→ **Directions for this task**:
Return all of the data exactly, omitting any images.

→ **Collected data**:

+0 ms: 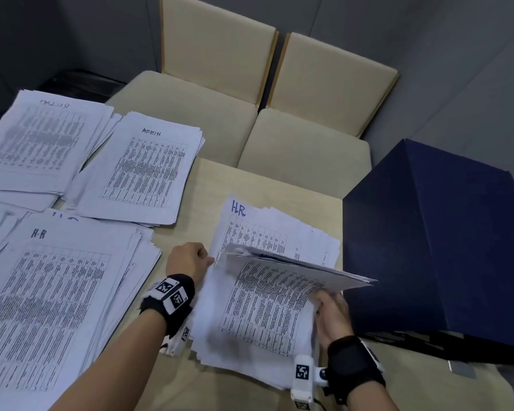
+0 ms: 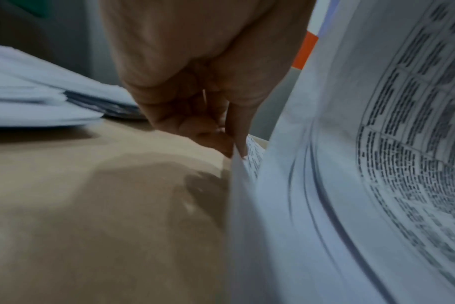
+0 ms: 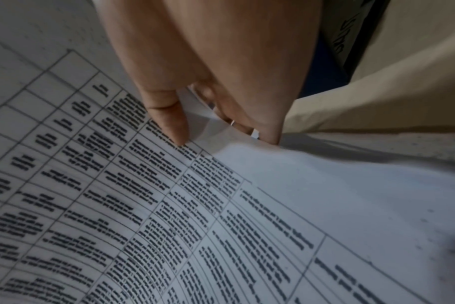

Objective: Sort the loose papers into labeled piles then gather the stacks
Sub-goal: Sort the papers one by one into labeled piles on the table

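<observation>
Your right hand point(image 1: 330, 310) is curled on the right edge of the working stack point(image 1: 258, 315): thumb on the printed face, fingers tucked under, lifting a wad of sheets point(image 1: 297, 265) so they fan up and bow toward you. In the right wrist view the thumb point(image 3: 169, 119) presses on the table grid and the paper creases between thumb and fingers.

Your left hand point(image 1: 189, 258) is closed at the stack's upper left edge. In the left wrist view its fingertips point(image 2: 221, 142) pinch one sheet's edge, which stands nearly vertical.

The stack lies on the bench point(image 1: 244, 185) in front of you. Its exposed lower sheet is marked "HR" point(image 1: 238, 208). Further left is a thick pile headed "H.R" point(image 1: 39, 233), beyond it one headed "ADMIN" point(image 1: 151, 132), then a third pile point(image 1: 42, 137) whose label I can't read. A dark blue box point(image 1: 445, 241) sits just right of the stack, and two beige chairs point(image 1: 279, 114) stand behind the bench.

Handling, as I judge it: single sheets are light and floppy and slide on each other, so the stack will shear. Pinch corners or a short edge for one sheet. For gathering, square the pile first, then grip both long edges with fingers underneath.
</observation>
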`<move>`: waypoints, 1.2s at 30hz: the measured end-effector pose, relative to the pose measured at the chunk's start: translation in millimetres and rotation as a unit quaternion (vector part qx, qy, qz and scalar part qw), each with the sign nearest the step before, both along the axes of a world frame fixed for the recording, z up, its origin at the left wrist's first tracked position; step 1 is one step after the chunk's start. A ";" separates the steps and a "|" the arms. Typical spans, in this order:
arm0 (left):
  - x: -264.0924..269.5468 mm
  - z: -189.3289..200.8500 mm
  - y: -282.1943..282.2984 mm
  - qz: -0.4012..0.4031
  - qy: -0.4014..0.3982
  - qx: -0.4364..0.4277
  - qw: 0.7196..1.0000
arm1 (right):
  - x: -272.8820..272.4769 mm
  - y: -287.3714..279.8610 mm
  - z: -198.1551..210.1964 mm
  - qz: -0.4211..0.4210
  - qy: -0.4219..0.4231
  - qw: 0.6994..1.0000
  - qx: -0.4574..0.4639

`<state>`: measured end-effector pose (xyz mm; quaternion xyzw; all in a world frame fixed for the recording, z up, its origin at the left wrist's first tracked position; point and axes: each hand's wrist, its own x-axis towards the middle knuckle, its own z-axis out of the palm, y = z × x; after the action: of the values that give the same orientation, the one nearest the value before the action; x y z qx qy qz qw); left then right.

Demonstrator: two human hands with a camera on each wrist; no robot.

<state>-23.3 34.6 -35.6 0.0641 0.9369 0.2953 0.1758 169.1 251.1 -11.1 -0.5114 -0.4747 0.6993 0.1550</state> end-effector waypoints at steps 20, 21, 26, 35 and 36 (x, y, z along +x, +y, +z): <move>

→ **Output**:
+0 ms: 
+0 ms: 
+0 ms: 

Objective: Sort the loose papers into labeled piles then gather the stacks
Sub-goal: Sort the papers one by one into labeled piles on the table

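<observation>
Your right hand point(image 1: 330, 310) is curled on the right edge of the working stack point(image 1: 258, 315): thumb on the printed face, fingers tucked under, lifting a wad of sheets point(image 1: 297, 265) so they fan up and bow toward you. In the right wrist view the thumb point(image 3: 169, 119) presses on the table grid and the paper creases between thumb and fingers.

Your left hand point(image 1: 189, 258) is closed at the stack's upper left edge. In the left wrist view its fingertips point(image 2: 221, 142) pinch one sheet's edge, which stands nearly vertical.

The stack lies on the bench point(image 1: 244, 185) in front of you. Its exposed lower sheet is marked "HR" point(image 1: 238, 208). Further left is a thick pile headed "H.R" point(image 1: 39, 233), beyond it one headed "ADMIN" point(image 1: 151, 132), then a third pile point(image 1: 42, 137) whose label I can't read. A dark blue box point(image 1: 445, 241) sits just right of the stack, and two beige chairs point(image 1: 279, 114) stand behind the bench.

Handling, as I judge it: single sheets are light and floppy and slide on each other, so the stack will shear. Pinch corners or a short edge for one sheet. For gathering, square the pile first, then grip both long edges with fingers underneath.
</observation>
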`<move>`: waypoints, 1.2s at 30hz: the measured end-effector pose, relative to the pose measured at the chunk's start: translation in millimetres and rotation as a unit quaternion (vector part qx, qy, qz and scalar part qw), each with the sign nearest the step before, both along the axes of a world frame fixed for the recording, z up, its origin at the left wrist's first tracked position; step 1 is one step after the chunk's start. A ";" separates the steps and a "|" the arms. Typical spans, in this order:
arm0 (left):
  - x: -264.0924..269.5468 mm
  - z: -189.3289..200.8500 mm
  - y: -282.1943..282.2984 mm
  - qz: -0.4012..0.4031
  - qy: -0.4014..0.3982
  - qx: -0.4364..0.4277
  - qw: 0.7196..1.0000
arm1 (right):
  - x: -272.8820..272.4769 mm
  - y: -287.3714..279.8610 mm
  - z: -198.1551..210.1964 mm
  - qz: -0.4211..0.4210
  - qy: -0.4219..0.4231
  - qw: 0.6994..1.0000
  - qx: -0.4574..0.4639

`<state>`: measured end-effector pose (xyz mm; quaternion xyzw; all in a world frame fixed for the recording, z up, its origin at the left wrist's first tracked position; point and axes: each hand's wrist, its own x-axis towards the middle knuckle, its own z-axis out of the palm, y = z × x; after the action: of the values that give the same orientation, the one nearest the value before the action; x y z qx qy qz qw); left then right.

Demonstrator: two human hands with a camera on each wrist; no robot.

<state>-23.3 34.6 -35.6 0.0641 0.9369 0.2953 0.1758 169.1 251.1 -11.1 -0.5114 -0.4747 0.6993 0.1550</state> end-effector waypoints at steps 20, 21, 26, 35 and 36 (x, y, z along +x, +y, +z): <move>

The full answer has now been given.